As his brunch wore down, Tony took a seat in the corner of the lemony-sunned function room. John walked over and said hi, and so did a circle jerk of Democratic senators and congressmen—Senators Sheldon Whitehouse of Rhode Island and Ben Cardin of Maryland, Representatives Ed Markey of Massachusetts and Jerrold Nadler of New York—who all were paying respects. They were longtime friends, beneficiaries of Tony and Heather’s, er, “wi$dom.” And maybe future employees, too, who knew?
The
Atlantic
had just reported that in 1974, 3 percent of retiring members became lobbyists. Now 50 percent of senators and 42 percent of congressmen do.

“You were great on TV this morning, sweetie,” Tony said to Senator Kay Hagan as he kissed her sweetly on the cheek. He reminded the first-term senator from North Carolina that she had a “permanent invitation” to his and Heather’s vacation home in Italy.

As for these lavish outpourings at the conventions, Tony admitted that perhaps they were a bit much. “Do too many shrimp die on a week like this? Yes, probably,” said Tony, who was wearing a tan suit and laceless red sneakers. He was more shrugging than sheepish about the shrimp. And, as the head of a firm that lobbied for BP, whose crude had poisoned many a defenseless shrimp, his crustacean-friendly bona fides were suspect anyway.

Heather said the antilobbying trash talk of the Obamans did bother her for a time. “It felt like I was in a cage,” she said, as she had before. “But the food was good.”

•   •   •

O
h
my God, Bob Rubin’s fallen in the pool!”

Bob Rubin’s trademark hooded eyes were droopier than I remembered them. But presiding over billions in investor losses can take a toll.

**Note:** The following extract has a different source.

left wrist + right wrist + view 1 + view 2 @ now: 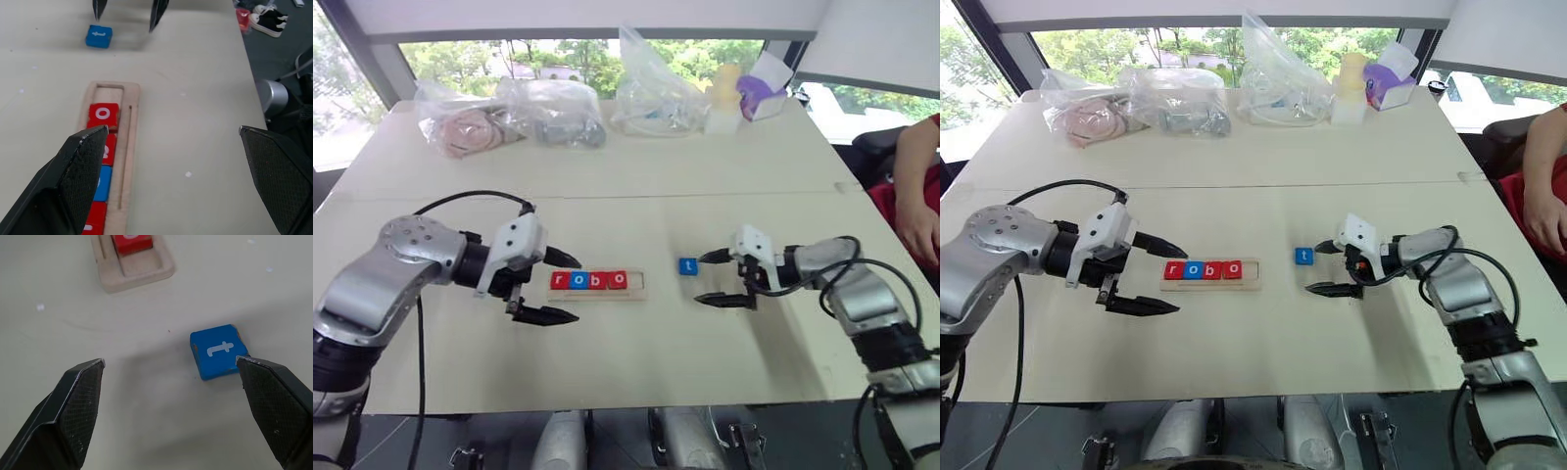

He was still moving with that aura of a Big Deal through the lobby of the Ritz-Carlton in Charlotte. He was the undisputed king of the Ritz-Carlton Democrats: the primest of movers in the modern marriage of politics and wealth creation. When Bill Clinton hired the longtime domo at Goldman Sachs to be his secretary of the Treasury, it represented the contemporary consummation of a simmering romance between Washington and Wall Street. The experiment was hailed a success: to wit, the late-nineties economic boom, perhaps the sweetest second-term triumph for Clinton to enjoy when he wasn’t getting impeached.